■ The task ■
Transcribe the full listing below exactly.

■ Task data ■
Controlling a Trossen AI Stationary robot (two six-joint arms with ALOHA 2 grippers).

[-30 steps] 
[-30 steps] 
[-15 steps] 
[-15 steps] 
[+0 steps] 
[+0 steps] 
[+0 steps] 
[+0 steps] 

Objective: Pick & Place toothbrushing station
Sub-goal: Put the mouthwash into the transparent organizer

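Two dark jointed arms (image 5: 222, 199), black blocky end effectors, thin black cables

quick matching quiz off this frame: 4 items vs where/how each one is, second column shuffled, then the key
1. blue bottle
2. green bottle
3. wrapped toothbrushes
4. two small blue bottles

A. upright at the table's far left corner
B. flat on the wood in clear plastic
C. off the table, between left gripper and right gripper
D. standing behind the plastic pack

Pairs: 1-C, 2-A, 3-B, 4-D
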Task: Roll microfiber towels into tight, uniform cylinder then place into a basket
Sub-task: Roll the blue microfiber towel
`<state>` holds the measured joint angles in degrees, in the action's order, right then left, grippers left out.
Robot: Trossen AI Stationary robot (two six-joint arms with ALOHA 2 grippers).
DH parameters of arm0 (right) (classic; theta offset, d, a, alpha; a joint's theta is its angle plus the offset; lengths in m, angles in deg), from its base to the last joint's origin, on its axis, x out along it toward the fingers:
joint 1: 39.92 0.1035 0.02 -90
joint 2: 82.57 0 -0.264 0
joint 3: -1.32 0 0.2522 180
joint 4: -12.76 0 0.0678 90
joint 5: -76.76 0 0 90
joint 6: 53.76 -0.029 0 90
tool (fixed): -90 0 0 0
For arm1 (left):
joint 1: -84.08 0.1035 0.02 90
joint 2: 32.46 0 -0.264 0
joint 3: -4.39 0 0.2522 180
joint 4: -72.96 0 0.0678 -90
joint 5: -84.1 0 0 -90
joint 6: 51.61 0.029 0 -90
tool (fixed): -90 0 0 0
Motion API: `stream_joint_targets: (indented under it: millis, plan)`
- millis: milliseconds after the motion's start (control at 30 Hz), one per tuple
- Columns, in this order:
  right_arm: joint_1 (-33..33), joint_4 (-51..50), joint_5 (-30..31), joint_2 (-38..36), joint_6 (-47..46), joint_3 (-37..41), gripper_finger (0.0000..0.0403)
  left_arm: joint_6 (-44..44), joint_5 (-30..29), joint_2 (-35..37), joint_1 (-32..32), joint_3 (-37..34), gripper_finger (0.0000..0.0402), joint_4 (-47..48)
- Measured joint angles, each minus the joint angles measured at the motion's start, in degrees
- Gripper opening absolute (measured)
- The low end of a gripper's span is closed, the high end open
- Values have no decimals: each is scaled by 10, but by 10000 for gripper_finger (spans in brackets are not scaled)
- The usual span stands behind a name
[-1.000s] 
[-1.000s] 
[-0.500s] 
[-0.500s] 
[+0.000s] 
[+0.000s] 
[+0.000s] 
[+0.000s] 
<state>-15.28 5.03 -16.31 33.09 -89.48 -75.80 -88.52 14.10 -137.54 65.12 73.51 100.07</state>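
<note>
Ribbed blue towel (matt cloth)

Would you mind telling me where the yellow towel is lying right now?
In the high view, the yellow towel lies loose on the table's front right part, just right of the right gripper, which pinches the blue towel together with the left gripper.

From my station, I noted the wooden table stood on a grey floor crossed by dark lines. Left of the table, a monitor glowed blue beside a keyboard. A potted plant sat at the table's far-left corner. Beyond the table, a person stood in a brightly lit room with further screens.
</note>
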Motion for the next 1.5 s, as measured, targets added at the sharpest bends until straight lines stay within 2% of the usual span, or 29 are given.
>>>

■ Result of this task ■
Controlling a Trossen AI Stationary robot (two six-joint arms with ALOHA 2 grippers).

[-30 steps] 
[-30 steps] 
[-15 steps] 
[-15 steps] 
[+0 steps] 
[+0 steps] 
[+0 steps] 
[+0 steps] 

Objective: Pick & Place toothbrushing station
Sub-goal: Put the mouthwash into the transparent organizer

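Two dark jointed arms (image 5: 222, 199), black blocky end effectors, thin black cables

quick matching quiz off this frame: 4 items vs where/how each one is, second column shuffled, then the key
1. blue bottle
2. green bottle
3. wrapped toothbrushes
4. two small blue bottles

A. upright at the table's far left corner
B. flat on the wood in clear plastic
C. off the table, between left gripper and right gripper
D. standing behind the plastic pack

Pairs: 1-C, 2-A, 3-B, 4-D
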Task: Roll microfiber towels into tight, uniform cylinder then place into a basket
Sub-task: Roll the blue microfiber towel
`<state>` holds the measured joint angles in degrees, in the action's order, right then left, grippers left out.
Robot: Trossen AI Stationary robot (two six-joint arms with ALOHA 2 grippers).
DH parameters of arm0 (right) (classic; theta offset, d, a, alpha; a joint's theta is its angle plus the offset; lengths in m, angles in deg), from its base to the last joint's origin, on its axis, x out along it toward the fingers:
joint 1: 39.92 0.1035 0.02 -90
joint 2: 82.57 0 -0.264 0
joint 3: -1.32 0 0.2522 180
joint 4: -12.76 0 0.0678 90
joint 5: -76.76 0 0 90
joint 6: 53.76 -0.029 0 90
tool (fixed): -90 0 0 0
For arm1 (left):
joint 1: -84.08 0.1035 0.02 90
joint 2: 32.46 0 -0.264 0
joint 3: -4.39 0 0.2522 180
joint 4: -72.96 0 0.0678 -90
joint 5: -84.1 0 0 -90
joint 6: 51.61 0.029 0 -90
tool (fixed): -90 0 0 0
Motion API: `stream_joint_targets: (indented under it: millis, plan)`
- millis: milliseconds after the motion's start (control at 30 Hz), one per tuple
- Columns, in this order:
  right_arm: joint_1 (-33..33), joint_4 (-51..50), joint_5 (-30..31), joint_2 (-38..36), joint_6 (-47..46), joint_3 (-37..41), gripper_finger (0.0000..0.0403)
  left_arm: joint_6 (-44..44), joint_5 (-30..29), joint_2 (-35..37), joint_1 (-32..32), joint_3 (-37..34), gripper_finger (0.0000..0.0402), joint_4 (-47..48)
- Measured joint angles, each minus the joint angles measured at the motion's start, in degrees
- Gripper opening absolute (measured)
- The low end of a gripper's span is closed, the high end open
- Values have no decimals: each is scaled by 10, but by 10000 for gripper_finger (spans in brackets are not scaled)
- The usual span stands behind a name
[-1.000s] 
[-1.000s] 
[-0.500s] 
[-0.500s] 
[+0.000s] 
[+0.000s] 
[+0.000s] 
[+0.000s] 
<state>-15.28 5.03 -16.31 33.09 -89.48 -75.80 -88.52 14.10 -137.54 65.12 73.51 100.07</state>
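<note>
Ribbed blue towel (matt cloth)

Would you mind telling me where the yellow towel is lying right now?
In the high view, the yellow towel lies loose on the table's front right part, just right of the right gripper, which pinches the blue towel together with the left gripper.

From my station, I noted the wooden table stood on a grey floor crossed by dark lines. Left of the table, a monitor glowed blue beside a keyboard. A potted plant sat at the table's far-left corner. Beyond the table, a person stood in a brightly lit room with further screens.
</note>
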Motion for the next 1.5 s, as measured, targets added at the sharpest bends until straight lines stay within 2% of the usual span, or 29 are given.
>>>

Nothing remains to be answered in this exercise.